### TASK GOAL
If a line in the data below holds the word "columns", copy it.

### DATASET ENTRIES
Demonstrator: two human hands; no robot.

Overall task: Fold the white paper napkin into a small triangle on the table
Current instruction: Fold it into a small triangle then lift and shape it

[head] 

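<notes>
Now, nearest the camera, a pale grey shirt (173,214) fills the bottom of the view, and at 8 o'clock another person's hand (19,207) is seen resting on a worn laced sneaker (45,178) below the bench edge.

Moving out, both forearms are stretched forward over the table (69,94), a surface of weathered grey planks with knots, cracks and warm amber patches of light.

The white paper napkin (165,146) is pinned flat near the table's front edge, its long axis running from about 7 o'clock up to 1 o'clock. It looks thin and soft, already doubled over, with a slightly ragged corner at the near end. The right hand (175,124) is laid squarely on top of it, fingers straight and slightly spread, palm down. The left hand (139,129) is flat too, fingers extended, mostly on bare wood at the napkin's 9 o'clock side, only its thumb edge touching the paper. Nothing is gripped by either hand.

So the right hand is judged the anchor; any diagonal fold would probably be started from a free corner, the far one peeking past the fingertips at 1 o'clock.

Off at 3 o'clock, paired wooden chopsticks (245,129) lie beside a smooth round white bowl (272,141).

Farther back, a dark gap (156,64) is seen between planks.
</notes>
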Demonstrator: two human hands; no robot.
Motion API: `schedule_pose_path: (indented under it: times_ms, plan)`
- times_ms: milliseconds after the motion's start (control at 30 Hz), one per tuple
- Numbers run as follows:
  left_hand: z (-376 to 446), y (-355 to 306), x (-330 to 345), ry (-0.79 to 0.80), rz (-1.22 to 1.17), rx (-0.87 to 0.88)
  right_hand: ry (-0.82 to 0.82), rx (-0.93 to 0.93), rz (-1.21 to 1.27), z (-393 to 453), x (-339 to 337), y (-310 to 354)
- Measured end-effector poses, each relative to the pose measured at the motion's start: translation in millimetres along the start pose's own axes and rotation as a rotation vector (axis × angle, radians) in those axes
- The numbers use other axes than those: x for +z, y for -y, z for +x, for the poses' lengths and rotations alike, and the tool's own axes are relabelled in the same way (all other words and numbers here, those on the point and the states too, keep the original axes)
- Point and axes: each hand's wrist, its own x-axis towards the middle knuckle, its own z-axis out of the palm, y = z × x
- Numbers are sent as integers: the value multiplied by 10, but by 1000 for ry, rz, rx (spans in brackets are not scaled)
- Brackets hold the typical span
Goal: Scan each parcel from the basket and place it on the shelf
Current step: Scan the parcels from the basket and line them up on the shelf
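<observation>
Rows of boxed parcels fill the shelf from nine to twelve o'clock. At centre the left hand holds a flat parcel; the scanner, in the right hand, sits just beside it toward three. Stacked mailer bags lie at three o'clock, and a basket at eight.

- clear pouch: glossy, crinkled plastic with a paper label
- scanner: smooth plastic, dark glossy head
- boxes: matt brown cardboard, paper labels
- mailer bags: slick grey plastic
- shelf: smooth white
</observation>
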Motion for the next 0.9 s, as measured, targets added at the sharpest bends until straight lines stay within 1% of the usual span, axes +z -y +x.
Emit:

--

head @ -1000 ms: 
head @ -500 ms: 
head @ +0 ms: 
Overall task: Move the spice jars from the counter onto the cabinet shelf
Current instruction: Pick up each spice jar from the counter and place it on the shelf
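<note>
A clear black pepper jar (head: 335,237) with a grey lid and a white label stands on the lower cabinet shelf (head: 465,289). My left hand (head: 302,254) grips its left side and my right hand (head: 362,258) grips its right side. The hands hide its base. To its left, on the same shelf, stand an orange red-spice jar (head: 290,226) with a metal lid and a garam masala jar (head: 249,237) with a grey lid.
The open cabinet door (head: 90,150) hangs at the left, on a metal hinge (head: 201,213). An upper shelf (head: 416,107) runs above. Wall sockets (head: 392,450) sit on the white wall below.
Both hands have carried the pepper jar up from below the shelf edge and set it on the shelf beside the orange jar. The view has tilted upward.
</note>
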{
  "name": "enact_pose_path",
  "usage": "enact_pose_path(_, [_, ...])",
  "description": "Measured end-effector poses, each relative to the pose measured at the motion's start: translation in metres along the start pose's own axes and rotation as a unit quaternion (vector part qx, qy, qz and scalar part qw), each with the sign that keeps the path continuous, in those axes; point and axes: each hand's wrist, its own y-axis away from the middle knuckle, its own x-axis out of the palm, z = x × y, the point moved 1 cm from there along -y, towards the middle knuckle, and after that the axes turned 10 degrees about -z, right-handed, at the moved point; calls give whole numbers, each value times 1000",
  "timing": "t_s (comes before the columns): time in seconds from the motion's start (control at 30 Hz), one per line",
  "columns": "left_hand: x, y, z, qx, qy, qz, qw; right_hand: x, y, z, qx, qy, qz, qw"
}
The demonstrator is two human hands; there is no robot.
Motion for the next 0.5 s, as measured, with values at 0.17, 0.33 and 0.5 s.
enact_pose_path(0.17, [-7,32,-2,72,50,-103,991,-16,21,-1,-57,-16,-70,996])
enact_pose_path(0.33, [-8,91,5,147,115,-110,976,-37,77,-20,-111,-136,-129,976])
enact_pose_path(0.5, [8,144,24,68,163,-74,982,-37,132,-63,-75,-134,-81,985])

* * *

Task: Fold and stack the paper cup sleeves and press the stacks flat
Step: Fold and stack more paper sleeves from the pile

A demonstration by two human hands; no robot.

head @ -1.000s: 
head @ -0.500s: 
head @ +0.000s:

### RESPONSE FOR THIS EXERCISE
  "timing": "t_s (comes before the columns): time in seconds from the motion's start (control at 30 Hz), one per line",
  "columns": "left_hand: x, y, z, qx, qy, qz, qw; right_hand: x, y, z, qx, qy, qz, qw"

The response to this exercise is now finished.